I have a date string in this format:

Thu, 18 Aug 2016 11:38:41 +0300

How to translate it to this type YYYY-MM-DD hh:mm:ss ?

2 answers 2

Starting with python 3.2 :

 from datetime import datetime # Переводим строку в объект datetime d = datetime.strptime('Thu, 18 Aug 2016 11:38:41 +0300', '%a, %d %b %Y %X %z') # Получаем из объекта строку в нужном формате print(str(d.strftime('%Y-%m-%d %X')))
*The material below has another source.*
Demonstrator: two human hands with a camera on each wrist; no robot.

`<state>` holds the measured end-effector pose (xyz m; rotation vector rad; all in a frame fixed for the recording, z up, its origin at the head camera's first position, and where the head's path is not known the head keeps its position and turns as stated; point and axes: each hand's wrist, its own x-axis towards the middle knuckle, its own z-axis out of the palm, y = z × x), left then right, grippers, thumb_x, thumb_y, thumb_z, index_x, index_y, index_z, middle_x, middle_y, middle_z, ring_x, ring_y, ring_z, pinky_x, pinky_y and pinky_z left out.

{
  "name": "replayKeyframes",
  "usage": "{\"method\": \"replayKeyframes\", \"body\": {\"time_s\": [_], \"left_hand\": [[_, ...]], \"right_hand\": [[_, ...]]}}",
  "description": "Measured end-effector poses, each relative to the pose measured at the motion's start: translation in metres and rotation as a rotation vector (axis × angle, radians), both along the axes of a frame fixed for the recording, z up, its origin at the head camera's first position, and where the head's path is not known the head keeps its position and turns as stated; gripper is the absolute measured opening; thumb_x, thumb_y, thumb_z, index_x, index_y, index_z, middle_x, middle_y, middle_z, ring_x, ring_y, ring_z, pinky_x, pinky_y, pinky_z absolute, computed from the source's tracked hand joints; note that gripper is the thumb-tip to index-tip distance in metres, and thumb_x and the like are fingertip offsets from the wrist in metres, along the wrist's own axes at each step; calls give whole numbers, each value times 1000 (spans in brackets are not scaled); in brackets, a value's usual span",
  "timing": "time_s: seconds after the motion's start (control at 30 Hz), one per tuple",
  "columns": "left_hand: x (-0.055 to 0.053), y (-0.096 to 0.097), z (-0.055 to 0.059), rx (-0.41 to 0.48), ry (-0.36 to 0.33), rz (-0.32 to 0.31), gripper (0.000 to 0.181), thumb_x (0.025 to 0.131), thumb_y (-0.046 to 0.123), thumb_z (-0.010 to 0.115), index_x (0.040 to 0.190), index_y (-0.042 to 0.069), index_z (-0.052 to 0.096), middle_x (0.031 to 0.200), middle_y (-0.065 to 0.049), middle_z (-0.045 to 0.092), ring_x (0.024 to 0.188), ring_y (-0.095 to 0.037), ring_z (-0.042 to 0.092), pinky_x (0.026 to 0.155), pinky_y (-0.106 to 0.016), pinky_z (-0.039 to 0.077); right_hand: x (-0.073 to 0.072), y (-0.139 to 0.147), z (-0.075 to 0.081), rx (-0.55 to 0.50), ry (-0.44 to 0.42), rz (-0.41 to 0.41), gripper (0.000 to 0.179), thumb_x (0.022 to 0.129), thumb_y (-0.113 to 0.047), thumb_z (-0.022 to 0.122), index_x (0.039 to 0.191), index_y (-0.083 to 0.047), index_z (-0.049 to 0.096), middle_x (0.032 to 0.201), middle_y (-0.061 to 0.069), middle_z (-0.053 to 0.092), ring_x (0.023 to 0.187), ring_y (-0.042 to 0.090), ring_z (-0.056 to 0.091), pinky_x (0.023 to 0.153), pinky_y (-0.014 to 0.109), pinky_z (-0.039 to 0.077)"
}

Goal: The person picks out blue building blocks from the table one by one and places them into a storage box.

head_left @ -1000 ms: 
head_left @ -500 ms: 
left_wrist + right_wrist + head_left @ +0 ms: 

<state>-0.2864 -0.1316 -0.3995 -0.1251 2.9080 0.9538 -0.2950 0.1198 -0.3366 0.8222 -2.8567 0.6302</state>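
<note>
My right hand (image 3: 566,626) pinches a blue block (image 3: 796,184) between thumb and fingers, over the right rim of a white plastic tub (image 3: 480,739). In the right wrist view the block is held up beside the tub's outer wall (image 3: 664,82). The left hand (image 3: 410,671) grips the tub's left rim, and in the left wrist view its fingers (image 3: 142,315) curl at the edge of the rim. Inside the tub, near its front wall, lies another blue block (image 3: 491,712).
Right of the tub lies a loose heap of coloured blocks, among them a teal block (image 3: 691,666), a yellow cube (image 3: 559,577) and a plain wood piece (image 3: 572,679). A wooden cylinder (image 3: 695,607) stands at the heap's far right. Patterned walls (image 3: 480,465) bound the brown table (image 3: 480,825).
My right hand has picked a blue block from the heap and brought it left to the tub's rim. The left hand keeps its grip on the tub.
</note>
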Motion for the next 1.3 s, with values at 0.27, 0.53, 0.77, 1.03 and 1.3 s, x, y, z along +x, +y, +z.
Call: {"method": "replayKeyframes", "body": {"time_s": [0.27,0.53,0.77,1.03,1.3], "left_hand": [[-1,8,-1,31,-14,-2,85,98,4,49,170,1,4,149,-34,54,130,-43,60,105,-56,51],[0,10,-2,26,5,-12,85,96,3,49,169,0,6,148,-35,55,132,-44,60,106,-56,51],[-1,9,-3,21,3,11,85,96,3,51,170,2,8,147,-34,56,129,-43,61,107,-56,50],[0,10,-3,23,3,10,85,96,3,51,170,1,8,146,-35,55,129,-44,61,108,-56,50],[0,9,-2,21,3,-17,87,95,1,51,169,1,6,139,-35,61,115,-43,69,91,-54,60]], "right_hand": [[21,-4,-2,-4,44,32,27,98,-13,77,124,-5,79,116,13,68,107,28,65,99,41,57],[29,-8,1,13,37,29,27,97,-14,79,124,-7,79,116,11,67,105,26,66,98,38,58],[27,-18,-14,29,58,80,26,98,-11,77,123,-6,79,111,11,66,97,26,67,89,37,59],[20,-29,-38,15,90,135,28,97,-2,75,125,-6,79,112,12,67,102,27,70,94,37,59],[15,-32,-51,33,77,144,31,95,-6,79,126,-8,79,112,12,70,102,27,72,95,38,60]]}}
For earlier versions, you can use the dateutil library:

 pip install python-dateutil

To display the date in the desired format, use the same way:

 from dateutil.parser import parse d = parse('Thu, 18 Aug 2016 11:38:41 +0300') print(str(d.strftime('%Y-%m-%d %X')))

For more information about what other format manipulations you can do, see the bottom of this documentation.

  • My Python gives an error ValueError: 'z' is a bad directive in format '%a, %d %b %Y %X %z' when running a script with your code. - faoxis
  • one
    which version of python are you using? - Max
  • 2.7, without +0300 everything is fine - faoxis
  • one
    Yes, there is such a problem . But there is a solution too, I added the answer. - Max

A similar date format is used in email, so you can use the email module from the standard library to use:

 >>> from email.utils import parsedate >>> tt = parsedate('Thu, 18 Aug 2016 11:38:41 +0300') >>> tt (2016, 8, 18, 11, 38, 41, 0, 1, -1) >>> import time >>> time.strftime('%Y-%m-%d %H:%M:%S', tt) '2016-08-18 11:38:41'

The code works on both Python 2 and 3.

The accepted format for the strftime() function may depend on the platform (on C strftime(3) ). If portability is needed, then ensure that the codes used are supported on the desired platforms.